• [What you will do] Output all of the material once more, so that every line matches the original exactly.
▼▼▼
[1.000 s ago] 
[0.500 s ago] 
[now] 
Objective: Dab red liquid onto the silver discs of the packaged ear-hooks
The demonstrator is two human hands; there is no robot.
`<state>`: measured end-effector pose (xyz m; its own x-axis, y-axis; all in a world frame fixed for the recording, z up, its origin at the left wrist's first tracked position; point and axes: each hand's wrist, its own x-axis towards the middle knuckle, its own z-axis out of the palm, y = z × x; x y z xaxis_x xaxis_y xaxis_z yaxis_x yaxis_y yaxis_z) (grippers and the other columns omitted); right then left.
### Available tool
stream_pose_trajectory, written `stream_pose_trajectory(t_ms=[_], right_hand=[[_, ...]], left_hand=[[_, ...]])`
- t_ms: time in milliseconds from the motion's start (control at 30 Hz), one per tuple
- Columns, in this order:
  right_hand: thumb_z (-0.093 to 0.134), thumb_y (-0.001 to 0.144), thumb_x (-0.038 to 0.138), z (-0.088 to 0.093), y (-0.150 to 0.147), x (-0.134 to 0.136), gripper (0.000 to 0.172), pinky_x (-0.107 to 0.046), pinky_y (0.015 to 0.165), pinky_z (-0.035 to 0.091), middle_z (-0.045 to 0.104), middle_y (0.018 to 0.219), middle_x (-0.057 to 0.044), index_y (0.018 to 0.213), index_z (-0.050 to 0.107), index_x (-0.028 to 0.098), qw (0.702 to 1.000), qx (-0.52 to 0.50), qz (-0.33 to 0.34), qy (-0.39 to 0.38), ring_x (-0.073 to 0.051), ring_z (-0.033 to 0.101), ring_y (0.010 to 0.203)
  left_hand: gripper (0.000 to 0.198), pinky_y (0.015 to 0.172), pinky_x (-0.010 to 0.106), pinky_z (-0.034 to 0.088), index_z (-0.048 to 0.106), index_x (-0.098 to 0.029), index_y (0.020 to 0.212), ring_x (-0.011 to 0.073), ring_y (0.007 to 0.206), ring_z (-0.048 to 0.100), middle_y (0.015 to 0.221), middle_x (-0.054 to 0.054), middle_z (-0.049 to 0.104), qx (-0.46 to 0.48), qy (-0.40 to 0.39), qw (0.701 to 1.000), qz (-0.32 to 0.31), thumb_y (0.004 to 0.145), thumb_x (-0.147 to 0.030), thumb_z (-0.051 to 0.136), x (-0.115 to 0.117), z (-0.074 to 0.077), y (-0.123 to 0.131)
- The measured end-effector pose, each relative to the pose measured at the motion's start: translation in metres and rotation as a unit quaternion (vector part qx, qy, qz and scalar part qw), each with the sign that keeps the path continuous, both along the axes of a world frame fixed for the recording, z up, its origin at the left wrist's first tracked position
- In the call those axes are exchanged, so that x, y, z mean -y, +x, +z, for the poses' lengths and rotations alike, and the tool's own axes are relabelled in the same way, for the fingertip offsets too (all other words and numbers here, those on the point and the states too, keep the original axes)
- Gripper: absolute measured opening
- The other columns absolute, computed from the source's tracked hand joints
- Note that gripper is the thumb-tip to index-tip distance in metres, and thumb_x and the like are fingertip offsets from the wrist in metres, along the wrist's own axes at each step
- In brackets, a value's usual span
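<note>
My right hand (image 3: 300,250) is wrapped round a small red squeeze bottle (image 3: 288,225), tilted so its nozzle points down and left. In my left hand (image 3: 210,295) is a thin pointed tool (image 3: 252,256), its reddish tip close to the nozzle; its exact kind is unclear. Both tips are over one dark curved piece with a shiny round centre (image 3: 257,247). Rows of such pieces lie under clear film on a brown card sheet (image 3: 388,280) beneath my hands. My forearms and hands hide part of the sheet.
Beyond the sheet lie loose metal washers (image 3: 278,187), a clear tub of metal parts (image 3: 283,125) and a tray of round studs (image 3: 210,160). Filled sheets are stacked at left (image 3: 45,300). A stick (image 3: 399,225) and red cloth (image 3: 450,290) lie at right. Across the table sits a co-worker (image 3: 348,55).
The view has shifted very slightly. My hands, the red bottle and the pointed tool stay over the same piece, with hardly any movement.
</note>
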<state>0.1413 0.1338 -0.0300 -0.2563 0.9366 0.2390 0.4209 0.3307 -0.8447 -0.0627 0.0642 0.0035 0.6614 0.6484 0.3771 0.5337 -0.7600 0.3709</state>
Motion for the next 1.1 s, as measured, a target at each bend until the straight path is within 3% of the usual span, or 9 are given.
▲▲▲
• [Answer section]
[1.000 s ago] 
[0.500 s ago] 
[now] 
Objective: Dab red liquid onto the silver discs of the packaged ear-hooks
The demonstrator is two human hands; there is no robot.
`<state>`: measured end-effector pose (xyz m; its own x-axis, y-axis; all in a world frame fixed for the recording, z up, its origin at the left wrist's first tracked position; point and axes: each hand's wrist, its own x-axis towards the middle knuckle, its own z-axis out of the palm, y = z × x; x y z xaxis_x xaxis_y xaxis_z yaxis_x yaxis_y yaxis_z) (grippers and the other columns omitted); right then left.
### Available tool
stream_pose_trajectory, written `stream_pose_trajectory(t_ms=[_], right_hand=[[_, ...]], left_hand=[[_, ...]])`
- t_ms: time in milliseconds from the motion's start (control at 30 Hz), one per tuple
- Columns, in this order:
  right_hand: thumb_z (-0.093 to 0.134), thumb_y (-0.001 to 0.144), thumb_x (-0.038 to 0.138), z (-0.088 to 0.093), y (-0.150 to 0.147), x (-0.134 to 0.136), gripper (0.000 to 0.172), pinky_x (-0.107 to 0.046), pinky_y (0.015 to 0.165), pinky_z (-0.035 to 0.091), middle_z (-0.045 to 0.104), middle_y (0.018 to 0.219), middle_x (-0.057 to 0.044), index_y (0.018 to 0.213), index_z (-0.050 to 0.107), index_x (-0.028 to 0.098), qw (0.702 to 1.000), qx (-0.52 to 0.50), qz (-0.33 to 0.34), qy (-0.39 to 0.38), ring_x (-0.073 to 0.051), ring_z (-0.033 to 0.101), ring_y (0.010 to 0.203)
  left_hand: gripper (0.000 to 0.198), pinky_y (0.015 to 0.172), pinky_x (-0.010 to 0.106), pinky_z (-0.034 to 0.088), index_z (-0.048 to 0.106), index_x (-0.098 to 0.029), index_y (0.020 to 0.212), ring_x (-0.011 to 0.073), ring_y (0.007 to 0.206), ring_z (-0.048 to 0.100), middle_y (0.015 to 0.221), middle_x (-0.054 to 0.054), middle_z (-0.049 to 0.104), qx (-0.46 to 0.48), qy (-0.40 to 0.39), qw (0.701 to 1.000), qz (-0.32 to 0.31), thumb_y (0.004 to 0.145), thumb_x (-0.147 to 0.030), thumb_z (-0.051 to 0.136), x (-0.115 to 0.117), z (-0.074 to 0.077), y (-0.123 to 0.131)
- The measured end-effector pose, each relative to the pose measured at the motion's start: translation in metres and rotation as a unit quaternion (vector part qx, qy, qz and scalar part qw), each with the sign that keeps the path continuous, both along the axes of a world frame fixed for the recording, z up, its origin at the left wrist's first tracked position
- In the call those axes are exchanged, so that x, y, z mean -y, +x, +z, for the poses' lengths and rotations alike, and the tool's own axes are relabelled in the same way, for the fingertip offsets too (all other words and numbers here, those on the point and the states too, keep the original axes)
- Gripper: absolute measured opening
- The other columns absolute, computed from the source's tracked hand joints
- Note that gripper is the thumb-tip to index-tip distance in metres, and thumb_x and the like are fingertip offsets from the wrist in metres, along the wrist's own axes at each step
- In brackets, a value's usual span
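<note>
My right hand (image 3: 300,250) is wrapped round a small red squeeze bottle (image 3: 288,225), tilted so its nozzle points down and left. In my left hand (image 3: 210,295) is a thin pointed tool (image 3: 252,256), its reddish tip close to the nozzle; its exact kind is unclear. Both tips are over one dark curved piece with a shiny round centre (image 3: 257,247). Rows of such pieces lie under clear film on a brown card sheet (image 3: 388,280) beneath my hands. My forearms and hands hide part of the sheet.
Beyond the sheet lie loose metal washers (image 3: 278,187), a clear tub of metal parts (image 3: 283,125) and a tray of round studs (image 3: 210,160). Filled sheets are stacked at left (image 3: 45,300). A stick (image 3: 399,225) and red cloth (image 3: 450,290) lie at right. Across the table sits a co-worker (image 3: 348,55).
The view has shifted very slightly. My hands, the red bottle and the pointed tool stay over the same piece, with hardly any movement.
</note>
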<state>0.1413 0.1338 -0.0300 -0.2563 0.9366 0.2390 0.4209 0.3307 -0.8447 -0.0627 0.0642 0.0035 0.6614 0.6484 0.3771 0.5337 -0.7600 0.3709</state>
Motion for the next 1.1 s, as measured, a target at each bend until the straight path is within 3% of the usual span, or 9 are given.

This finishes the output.